Detect text in files
bookmark_border Stay organized with collections Save and categorize content based on your preferences.

The Optical Character Recognition (OCR) service of Vertex AI on Google Distributed Cloud (GDC) air-gapped detects text in PDF and TIFF files using the following two API methods:

BatchAnnotateFiles: Detect text with inline requests.
AsyncBatchAnnotateFiles: Detect text with offline (asynchronous) requests.
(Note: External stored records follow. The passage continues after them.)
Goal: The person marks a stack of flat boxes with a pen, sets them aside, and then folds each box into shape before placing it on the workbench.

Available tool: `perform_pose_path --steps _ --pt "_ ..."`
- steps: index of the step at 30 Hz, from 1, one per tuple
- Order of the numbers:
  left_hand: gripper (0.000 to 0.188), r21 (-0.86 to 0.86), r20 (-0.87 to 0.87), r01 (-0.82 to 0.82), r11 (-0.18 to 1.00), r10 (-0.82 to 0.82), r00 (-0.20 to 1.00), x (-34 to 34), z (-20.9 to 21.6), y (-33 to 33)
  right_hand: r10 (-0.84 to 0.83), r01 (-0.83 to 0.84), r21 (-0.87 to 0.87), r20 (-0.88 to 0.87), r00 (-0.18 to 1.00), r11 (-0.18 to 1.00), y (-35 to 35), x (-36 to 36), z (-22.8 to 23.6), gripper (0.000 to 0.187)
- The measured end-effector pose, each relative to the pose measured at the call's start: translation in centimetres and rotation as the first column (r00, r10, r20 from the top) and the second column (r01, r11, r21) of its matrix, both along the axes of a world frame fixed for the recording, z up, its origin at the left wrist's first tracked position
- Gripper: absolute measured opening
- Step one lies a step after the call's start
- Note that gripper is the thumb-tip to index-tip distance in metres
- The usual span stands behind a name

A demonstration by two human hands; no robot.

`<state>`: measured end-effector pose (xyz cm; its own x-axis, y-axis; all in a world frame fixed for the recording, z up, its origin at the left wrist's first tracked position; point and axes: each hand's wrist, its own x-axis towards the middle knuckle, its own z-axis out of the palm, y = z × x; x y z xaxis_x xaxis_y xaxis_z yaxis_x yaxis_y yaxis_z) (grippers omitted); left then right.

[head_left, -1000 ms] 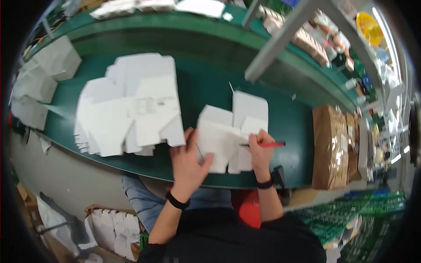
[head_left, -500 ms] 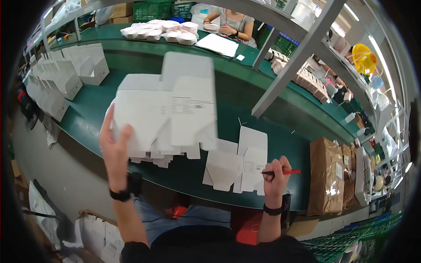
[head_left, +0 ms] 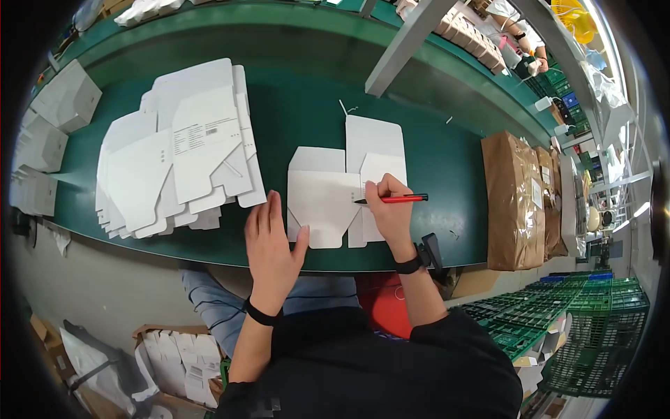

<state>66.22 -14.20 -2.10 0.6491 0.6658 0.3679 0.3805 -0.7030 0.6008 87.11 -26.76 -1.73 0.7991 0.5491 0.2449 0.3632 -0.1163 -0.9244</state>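
Observation:
A white flattened carton (head_left: 322,195) lies on the green table in front of me. My right hand (head_left: 392,218) grips a red and black pen (head_left: 401,199), its dark tip at the printed dots on the carton. My left hand (head_left: 272,241) holds nothing; its fingers are spread at the carton's lower left corner, the thumb touching or just over the edge. To its left is a fanned stack of flat white cartons (head_left: 202,143), the top ones bearing printed text.
Folded white boxes (head_left: 66,96) stand at the far left of the table. Brown wrapped packages (head_left: 515,202) sit at its right end. A grey metal post (head_left: 405,52) rises from the back. Green crates (head_left: 593,335) are stacked at lower right, and an open carton (head_left: 185,366) stands at lower left.
The carton my left hand held up now lies on the stack, and that hand has let go and moved right. My right hand has brought the pen tip left to the dots. The view has shifted.

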Motion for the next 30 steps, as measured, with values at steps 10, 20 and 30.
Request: perform_pose_path --steps 10,20,30 --pt "0.063 0.079 -0.181 -0.010 0.997 0.024 0.983 0.8 0.2 -0.5 0.022 -0.020 -0.027 0.051 0.998 0.999 0.2 -0.4 -0.2 0.040" --pt "0.050 -0.791 0.420 0.232 0.566 0.226 0.879 2.5 2.7 -2.7 -0.096 0.182 0.338 -0.257 0.962 0.923 -1.6 0.3 0.9 0.029" --pt "0.049 -0.370 0.720 -0.013 0.929 0.296 0.628 -6.8 13.9 9.7 -0.176 0.392 -0.192 0.663 0.728 0.900 -14.9 10.3 4.1 0.014"
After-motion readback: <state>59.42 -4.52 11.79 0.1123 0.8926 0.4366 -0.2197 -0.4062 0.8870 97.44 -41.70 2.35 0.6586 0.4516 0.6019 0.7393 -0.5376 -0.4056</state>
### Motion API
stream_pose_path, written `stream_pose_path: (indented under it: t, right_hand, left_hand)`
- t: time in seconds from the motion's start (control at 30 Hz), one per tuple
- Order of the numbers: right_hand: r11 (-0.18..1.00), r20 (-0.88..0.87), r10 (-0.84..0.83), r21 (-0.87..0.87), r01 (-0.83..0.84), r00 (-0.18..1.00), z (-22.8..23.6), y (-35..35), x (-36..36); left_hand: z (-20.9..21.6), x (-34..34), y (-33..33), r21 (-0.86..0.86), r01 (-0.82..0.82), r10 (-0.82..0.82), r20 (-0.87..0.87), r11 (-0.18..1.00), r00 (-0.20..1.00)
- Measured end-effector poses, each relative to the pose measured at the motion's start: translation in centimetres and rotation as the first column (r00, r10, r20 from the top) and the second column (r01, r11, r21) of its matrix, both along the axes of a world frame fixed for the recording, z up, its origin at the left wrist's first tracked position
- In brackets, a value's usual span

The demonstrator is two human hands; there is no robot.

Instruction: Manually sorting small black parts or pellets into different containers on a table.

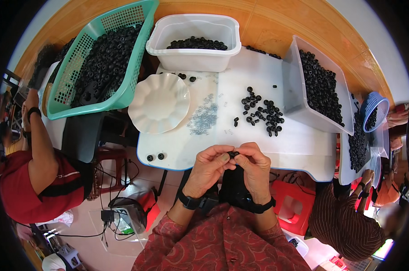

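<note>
Near the front edge of the white table [258, 151], my left hand [207, 170] and my right hand [256, 170] meet fingertip to fingertip. Both pinch a small black round part [233, 154] between thumbs and forefingers; the fingers cover much of it. Beyond my hands lies a loose pile of similar black parts [268, 113]. To its left, many tiny grey metal-looking pieces [204, 116] are spread in a thin patch. A pale plate [159, 101] with a wavy rim sits at the left. Two black round parts [161, 156] rest by the front left edge.
A green basket [131, 92], a white tub [195, 61] and a translucent bin [299, 97] along the back hold black parts. A blue basket [369, 100] stands far right. People work at the left [42, 180] and right [349, 221]. Red stools [294, 203] and cables are below.
</note>
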State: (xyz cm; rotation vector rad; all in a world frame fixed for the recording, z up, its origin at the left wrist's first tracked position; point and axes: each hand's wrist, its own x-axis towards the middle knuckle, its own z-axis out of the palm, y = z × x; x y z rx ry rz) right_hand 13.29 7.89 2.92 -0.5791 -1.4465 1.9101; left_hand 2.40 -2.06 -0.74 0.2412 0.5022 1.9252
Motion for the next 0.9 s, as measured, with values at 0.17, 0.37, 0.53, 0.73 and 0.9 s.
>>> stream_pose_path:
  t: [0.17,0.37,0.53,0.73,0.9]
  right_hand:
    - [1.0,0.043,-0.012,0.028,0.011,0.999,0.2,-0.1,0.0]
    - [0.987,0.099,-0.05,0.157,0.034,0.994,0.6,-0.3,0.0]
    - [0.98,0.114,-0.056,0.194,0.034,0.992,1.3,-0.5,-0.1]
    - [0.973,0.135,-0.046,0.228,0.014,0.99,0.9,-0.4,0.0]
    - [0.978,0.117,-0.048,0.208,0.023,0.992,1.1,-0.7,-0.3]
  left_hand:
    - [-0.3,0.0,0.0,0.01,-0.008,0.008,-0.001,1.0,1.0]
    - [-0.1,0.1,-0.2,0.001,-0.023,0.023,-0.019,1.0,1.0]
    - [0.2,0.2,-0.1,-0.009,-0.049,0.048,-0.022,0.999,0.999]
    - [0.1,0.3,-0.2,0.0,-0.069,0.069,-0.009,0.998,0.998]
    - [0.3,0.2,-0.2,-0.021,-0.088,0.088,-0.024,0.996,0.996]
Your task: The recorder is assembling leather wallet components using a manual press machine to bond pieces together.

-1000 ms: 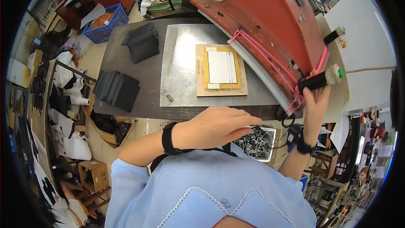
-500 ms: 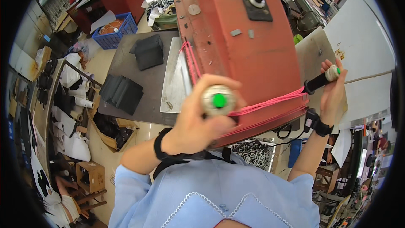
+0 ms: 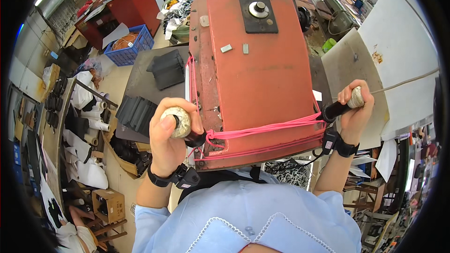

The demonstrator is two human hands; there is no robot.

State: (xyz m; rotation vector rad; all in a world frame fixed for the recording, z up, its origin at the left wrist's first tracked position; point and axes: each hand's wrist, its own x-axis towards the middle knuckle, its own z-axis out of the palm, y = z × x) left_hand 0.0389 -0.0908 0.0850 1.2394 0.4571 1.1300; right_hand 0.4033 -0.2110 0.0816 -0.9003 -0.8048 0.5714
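Observation:
In front of me is the broad red head of a press-like machine, with pink cord strung across its near end. My left hand is closed around the left handle, which has a black shaft and a whitish wrapped knob. The thumb lies on the knob. At the other side, my right hand grips the matching right handle, its fingers curled over the wrapped end. No green button shows on either knob. Both wrists wear black straps with small devices.
Stacks of black sheets and folded black pieces lie on the dark table at left. Two small grey blocks rest on the red head. A pale panel stands at right. A blue crate sits behind.
The red head has swung leftward. My left hand has moved left and down with its handle, and my right hand slightly left and down. The green buttons no longer show.

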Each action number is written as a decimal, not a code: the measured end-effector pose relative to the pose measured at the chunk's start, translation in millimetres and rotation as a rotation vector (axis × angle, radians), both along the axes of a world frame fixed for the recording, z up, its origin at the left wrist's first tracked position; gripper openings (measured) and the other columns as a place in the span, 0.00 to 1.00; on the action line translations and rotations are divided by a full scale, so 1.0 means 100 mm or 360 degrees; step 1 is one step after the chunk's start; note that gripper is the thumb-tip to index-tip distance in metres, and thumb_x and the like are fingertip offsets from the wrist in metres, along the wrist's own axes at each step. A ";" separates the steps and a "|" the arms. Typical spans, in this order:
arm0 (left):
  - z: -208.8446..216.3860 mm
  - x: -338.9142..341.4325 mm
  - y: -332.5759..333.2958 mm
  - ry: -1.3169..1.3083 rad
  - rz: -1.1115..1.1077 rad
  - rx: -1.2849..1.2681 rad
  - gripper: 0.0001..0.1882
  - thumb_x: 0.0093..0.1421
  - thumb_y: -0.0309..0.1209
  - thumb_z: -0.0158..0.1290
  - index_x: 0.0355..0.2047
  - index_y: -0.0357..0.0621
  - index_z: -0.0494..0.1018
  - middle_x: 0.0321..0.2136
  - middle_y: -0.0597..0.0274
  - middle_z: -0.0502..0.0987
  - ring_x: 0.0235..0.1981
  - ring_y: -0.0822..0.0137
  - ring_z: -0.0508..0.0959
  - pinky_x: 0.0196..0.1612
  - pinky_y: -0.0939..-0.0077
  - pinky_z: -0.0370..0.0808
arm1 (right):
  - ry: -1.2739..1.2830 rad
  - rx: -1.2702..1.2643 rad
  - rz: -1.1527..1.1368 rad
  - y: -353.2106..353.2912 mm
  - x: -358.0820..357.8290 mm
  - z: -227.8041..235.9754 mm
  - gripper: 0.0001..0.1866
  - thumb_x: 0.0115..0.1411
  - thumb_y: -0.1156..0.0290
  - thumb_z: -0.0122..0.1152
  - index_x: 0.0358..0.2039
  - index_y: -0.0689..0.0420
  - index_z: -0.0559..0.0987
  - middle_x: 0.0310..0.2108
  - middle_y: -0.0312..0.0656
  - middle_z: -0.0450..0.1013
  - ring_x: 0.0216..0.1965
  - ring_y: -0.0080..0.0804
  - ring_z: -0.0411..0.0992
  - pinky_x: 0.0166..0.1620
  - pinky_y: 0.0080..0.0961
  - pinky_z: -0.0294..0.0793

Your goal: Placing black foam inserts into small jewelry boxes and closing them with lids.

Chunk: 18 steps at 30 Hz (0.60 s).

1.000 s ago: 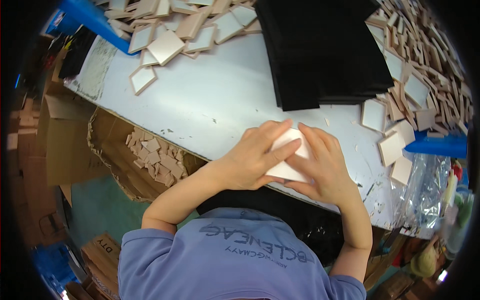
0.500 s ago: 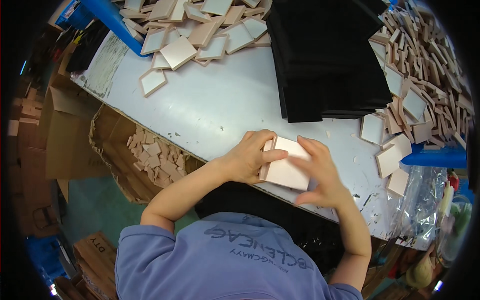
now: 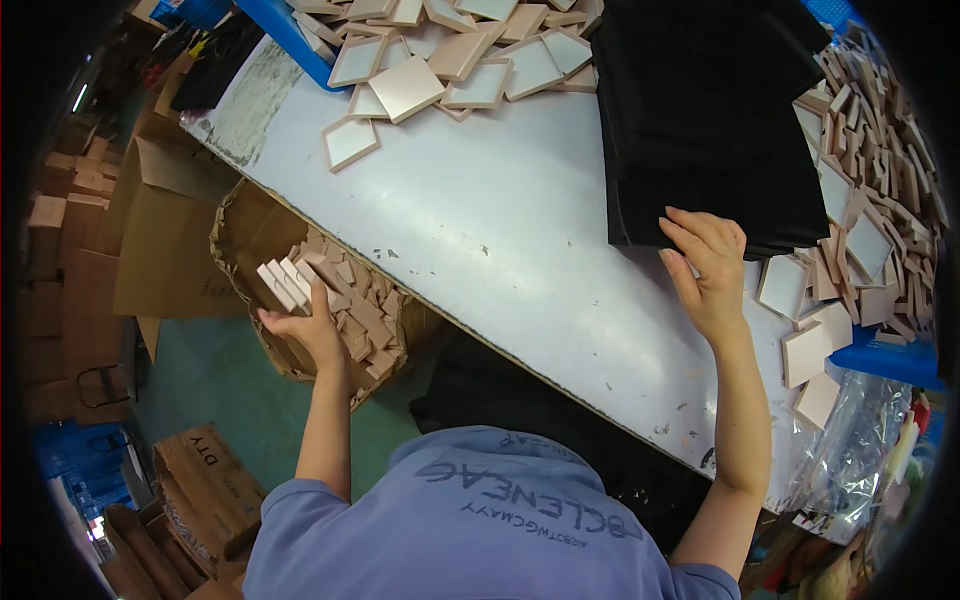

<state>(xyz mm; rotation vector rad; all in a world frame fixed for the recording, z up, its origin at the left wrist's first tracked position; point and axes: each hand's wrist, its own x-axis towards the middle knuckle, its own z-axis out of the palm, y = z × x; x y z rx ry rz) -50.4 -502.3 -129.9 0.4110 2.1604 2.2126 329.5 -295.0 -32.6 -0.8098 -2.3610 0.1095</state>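
Note:
Over the cardboard carton (image 3: 222,235) at the left, my left hand (image 3: 318,332) has its thumb and fingers apart. Several pale pink shallow box pieces (image 3: 285,284) stand fanned out right at its fingertips. Whether the fingers still touch them is hard to make out. My right hand (image 3: 712,275) reaches to the near edge of the stack of black sheets (image 3: 705,150) on the table. Its fingers lie over the top of the stack, and the thumb is spread below them near the front edge.
On the white table (image 3: 450,220), loose shallow pieces (image 3: 410,88) lie at the far side. A larger heap (image 3: 880,150) fills the right, by a blue tray (image 3: 890,358). Clear plastic bags (image 3: 850,445) hang over the near right edge. An open carton (image 3: 205,480) stands lower left.
My left hand has moved left from the table edge to the carton with the pale pink pieces. My right hand has left them and moved up to the black stack. The view has shifted.

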 end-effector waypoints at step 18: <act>0.55 0.97 0.84 0.1497 -0.2001 -0.0753 0.16 0.44 0.32 0.64 0.33 0.43 0.74 0.57 0.39 0.61 0.56 0.43 0.64 0.56 0.54 0.61 | 0.1016 -0.0021 -0.0430 -0.70 -0.01 -0.02 0.10 0.51 0.81 0.58 0.35 0.58 0.80 0.28 0.33 0.67 0.31 0.20 0.63 0.37 0.21 0.63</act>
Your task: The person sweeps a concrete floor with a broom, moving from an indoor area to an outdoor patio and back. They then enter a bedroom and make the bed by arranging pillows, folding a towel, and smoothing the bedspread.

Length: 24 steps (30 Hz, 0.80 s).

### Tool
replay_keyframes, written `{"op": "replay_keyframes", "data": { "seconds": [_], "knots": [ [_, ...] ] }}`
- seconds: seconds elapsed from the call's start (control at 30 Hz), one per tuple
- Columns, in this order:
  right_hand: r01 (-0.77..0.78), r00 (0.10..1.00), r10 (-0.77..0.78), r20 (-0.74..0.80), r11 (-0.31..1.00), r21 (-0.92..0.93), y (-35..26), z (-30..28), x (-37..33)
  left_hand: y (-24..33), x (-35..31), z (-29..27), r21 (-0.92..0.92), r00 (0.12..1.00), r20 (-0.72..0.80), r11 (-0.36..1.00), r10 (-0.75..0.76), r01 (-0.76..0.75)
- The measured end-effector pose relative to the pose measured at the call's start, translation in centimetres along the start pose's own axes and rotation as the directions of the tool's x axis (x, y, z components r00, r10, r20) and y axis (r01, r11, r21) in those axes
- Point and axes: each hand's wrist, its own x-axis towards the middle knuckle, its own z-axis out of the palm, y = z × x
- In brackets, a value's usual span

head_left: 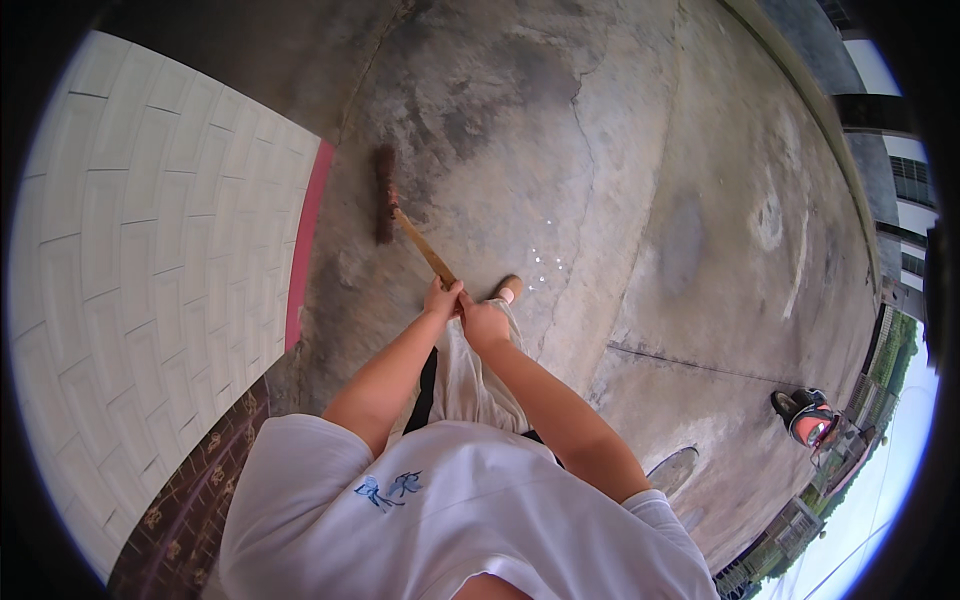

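Observation:
A push broom with a dark reddish-brown head and a wooden handle reaches forward and to the left from my body. Its head rests against the concrete floor, close to the wall. My left hand is closed around the handle. Just behind it, to the right, my right hand also grips the handle near my thighs. The end of the handle is hidden by my hands. Several small white bits lie scattered on the floor beyond my shoe, to the right of the broom.
A white tiled wall with a red base strip runs along the left. Dark brown patterned tiling borders it at the lower left. A red and black motorbike stands at the far right. A round cover sits in the floor.

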Motion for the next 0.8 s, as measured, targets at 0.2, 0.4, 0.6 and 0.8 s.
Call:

This page shows you how to detect text in files using the OCR API on Distributed Cloud.

Before you begin

Before you can start using the OCR API, you must have a project with the OCR API enabled and have the appropriate credentials. You can also install client libraries to help you make calls to the API. For more information, see Set up a character recognition project.

Detect text with inline requests

The BatchAnnotateFiles method detects text from a batch of PDF or TIFF files. You send the file from which you want to detect text directly as content in the API request. The system returns the resulting detected text in JSON format in the API response.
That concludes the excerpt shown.